- Extracted records -
⟨

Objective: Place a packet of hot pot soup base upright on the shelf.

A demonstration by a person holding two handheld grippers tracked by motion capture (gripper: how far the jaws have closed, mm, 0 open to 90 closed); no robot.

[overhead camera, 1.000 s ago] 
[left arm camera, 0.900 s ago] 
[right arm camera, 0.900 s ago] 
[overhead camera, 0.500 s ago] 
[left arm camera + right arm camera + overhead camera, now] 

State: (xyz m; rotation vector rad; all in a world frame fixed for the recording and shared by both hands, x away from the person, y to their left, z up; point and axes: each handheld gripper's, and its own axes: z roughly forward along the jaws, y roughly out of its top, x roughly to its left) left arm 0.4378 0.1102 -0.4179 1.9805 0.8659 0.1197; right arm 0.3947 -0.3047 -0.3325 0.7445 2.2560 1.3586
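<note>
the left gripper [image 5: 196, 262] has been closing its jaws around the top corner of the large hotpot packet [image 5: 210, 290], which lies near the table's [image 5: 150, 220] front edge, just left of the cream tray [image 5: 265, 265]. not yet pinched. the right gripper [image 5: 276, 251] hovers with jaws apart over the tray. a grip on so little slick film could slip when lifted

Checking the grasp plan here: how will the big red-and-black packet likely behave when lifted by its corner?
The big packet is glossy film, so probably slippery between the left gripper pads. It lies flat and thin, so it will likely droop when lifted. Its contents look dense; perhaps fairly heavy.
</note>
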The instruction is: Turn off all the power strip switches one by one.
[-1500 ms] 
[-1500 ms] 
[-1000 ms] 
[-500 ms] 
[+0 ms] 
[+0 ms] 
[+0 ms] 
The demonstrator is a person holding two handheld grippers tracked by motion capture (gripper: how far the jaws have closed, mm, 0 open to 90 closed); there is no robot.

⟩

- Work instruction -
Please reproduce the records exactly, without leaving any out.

- Reply to the exercise -
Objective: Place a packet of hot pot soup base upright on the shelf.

A demonstration by a person holding two handheld grippers tracked by motion capture (gripper: how far the jaws have closed, mm, 0 open to 90 closed); no robot.

[overhead camera, 1.000 s ago] 
[left arm camera, 0.900 s ago] 
[right arm camera, 0.900 s ago] 
[overhead camera, 0.500 s ago] 
[left arm camera + right arm camera + overhead camera, now] 

State: (xyz m; rotation vector rad; all in a world frame fixed for the recording and shared by both hands, x away from the person, y to their left, z up; point and axes: each handheld gripper's, and its own axes: z roughly forward along the jaws, y roughly out of its top, x roughly to its left) left arm 0.4378 0.1102 -0.4179 1.9805 0.8659 0.1197; right arm 0.3947 -0.3047 -0.3325 0.7445 2.2560 1.3586
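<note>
the left gripper [image 5: 196, 262] has been closing its jaws around the top corner of the large hotpot packet [image 5: 210, 290], which lies near the table's [image 5: 150, 220] front edge, just left of the cream tray [image 5: 265, 265]. not yet pinched. the right gripper [image 5: 276, 251] hovers with jaws apart over the tray. a grip on so little slick film could slip when lifted

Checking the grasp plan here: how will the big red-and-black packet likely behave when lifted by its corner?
The big packet is glossy film, so probably slippery between the left gripper pads. It lies flat and thin, so it will likely droop when lifted. Its contents look dense; perhaps fairly heavy.
</note>
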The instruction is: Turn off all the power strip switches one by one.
[-1500 ms] 
[-1500 ms] 
[-1000 ms] 
[-500 ms] 
[+0 ms] 
[+0 ms] 
[+0 ms] 
The demonstrator is a person holding two handheld grippers tracked by motion capture (gripper: how far the jaws have closed, mm, 0 open to 90 closed); there is no robot.

The exercise requires nothing else.